*EXERCISE DIRECTIONS:*
Print the listing exactly, but only as far as the line containing "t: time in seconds". The first line and that line are both included.

□ □ □ □

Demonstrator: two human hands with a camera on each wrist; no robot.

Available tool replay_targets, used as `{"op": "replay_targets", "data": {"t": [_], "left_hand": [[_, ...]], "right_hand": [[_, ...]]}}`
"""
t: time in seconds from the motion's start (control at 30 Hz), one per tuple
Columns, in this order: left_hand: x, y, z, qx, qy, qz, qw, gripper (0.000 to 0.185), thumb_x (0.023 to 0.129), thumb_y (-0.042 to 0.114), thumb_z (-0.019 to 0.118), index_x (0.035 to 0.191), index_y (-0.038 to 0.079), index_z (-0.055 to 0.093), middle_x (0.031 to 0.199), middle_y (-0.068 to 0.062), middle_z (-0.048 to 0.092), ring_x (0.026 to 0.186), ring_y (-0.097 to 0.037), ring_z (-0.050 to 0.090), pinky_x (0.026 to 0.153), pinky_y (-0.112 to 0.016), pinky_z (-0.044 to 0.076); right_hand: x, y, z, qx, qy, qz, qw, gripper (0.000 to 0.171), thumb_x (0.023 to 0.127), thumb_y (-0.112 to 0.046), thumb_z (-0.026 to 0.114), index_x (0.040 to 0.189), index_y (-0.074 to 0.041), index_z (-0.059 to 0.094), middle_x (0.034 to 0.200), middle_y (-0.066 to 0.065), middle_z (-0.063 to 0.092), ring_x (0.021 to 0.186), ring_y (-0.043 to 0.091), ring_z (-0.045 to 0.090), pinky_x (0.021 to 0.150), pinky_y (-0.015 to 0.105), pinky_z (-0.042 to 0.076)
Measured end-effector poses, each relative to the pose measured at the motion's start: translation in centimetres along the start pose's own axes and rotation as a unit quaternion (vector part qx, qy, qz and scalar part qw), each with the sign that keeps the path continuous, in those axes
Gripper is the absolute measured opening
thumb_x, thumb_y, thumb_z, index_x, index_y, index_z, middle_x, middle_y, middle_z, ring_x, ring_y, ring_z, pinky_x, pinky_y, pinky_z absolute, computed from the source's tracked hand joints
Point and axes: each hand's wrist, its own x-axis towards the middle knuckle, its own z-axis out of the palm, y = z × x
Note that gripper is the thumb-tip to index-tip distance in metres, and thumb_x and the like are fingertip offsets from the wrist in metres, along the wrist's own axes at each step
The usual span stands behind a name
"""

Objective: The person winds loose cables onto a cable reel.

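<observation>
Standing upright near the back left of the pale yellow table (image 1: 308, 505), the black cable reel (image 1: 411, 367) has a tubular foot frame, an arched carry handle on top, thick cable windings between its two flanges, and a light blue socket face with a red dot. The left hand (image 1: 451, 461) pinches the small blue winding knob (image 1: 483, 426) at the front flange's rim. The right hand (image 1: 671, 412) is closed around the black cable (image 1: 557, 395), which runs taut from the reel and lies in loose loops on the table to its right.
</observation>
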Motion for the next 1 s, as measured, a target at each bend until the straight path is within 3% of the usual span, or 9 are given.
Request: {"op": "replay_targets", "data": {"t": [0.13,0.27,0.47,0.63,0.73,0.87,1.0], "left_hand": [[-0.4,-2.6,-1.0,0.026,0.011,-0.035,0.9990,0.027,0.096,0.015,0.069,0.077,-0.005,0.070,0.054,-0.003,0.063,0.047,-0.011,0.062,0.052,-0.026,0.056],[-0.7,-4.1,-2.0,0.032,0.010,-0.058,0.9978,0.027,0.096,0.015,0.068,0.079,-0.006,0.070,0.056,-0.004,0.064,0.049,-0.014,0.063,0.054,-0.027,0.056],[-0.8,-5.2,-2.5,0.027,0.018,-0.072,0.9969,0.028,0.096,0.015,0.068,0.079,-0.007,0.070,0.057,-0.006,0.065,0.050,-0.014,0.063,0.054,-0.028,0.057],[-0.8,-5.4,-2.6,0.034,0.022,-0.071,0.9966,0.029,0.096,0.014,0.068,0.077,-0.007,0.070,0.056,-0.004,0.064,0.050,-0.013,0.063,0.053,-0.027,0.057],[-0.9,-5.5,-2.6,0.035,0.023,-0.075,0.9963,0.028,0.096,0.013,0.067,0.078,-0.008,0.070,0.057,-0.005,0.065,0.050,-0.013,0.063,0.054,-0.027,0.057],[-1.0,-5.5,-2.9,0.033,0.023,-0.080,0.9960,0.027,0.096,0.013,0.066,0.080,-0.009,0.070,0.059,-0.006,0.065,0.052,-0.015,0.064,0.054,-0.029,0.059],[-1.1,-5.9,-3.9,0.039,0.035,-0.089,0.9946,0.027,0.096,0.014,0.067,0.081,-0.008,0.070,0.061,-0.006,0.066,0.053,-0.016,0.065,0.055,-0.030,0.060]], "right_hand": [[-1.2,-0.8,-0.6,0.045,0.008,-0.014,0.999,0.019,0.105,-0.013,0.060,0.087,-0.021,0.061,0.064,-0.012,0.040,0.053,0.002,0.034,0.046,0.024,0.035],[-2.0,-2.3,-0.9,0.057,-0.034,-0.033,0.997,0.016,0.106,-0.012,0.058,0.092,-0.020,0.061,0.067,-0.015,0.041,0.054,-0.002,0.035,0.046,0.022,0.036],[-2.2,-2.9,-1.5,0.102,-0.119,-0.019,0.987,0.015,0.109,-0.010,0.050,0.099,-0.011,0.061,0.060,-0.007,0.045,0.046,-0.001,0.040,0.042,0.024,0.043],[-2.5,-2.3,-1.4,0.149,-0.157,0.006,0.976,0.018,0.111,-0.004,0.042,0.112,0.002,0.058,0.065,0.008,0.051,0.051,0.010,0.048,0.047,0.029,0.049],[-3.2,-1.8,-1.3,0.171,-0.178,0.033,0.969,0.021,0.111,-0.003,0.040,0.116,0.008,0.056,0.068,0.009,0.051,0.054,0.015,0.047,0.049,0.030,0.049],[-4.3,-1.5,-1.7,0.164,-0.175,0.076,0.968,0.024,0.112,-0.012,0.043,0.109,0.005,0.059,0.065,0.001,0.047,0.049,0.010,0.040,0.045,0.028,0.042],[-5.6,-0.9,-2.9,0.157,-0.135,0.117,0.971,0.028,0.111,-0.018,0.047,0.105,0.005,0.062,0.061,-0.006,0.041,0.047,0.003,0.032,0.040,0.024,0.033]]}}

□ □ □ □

*TASK RESPONSE:*
Demonstrator: two human hands with a camera on each wrist; no robot.

Available tool replay_targets, used as `{"op": "replay_targets", "data": {"t": [_], "left_hand": [[_, ...]], "right_hand": [[_, ...]]}}`
"""
t: time in seconds from the motion's start (control at 30 Hz), one per tuple

The generated output is now complete.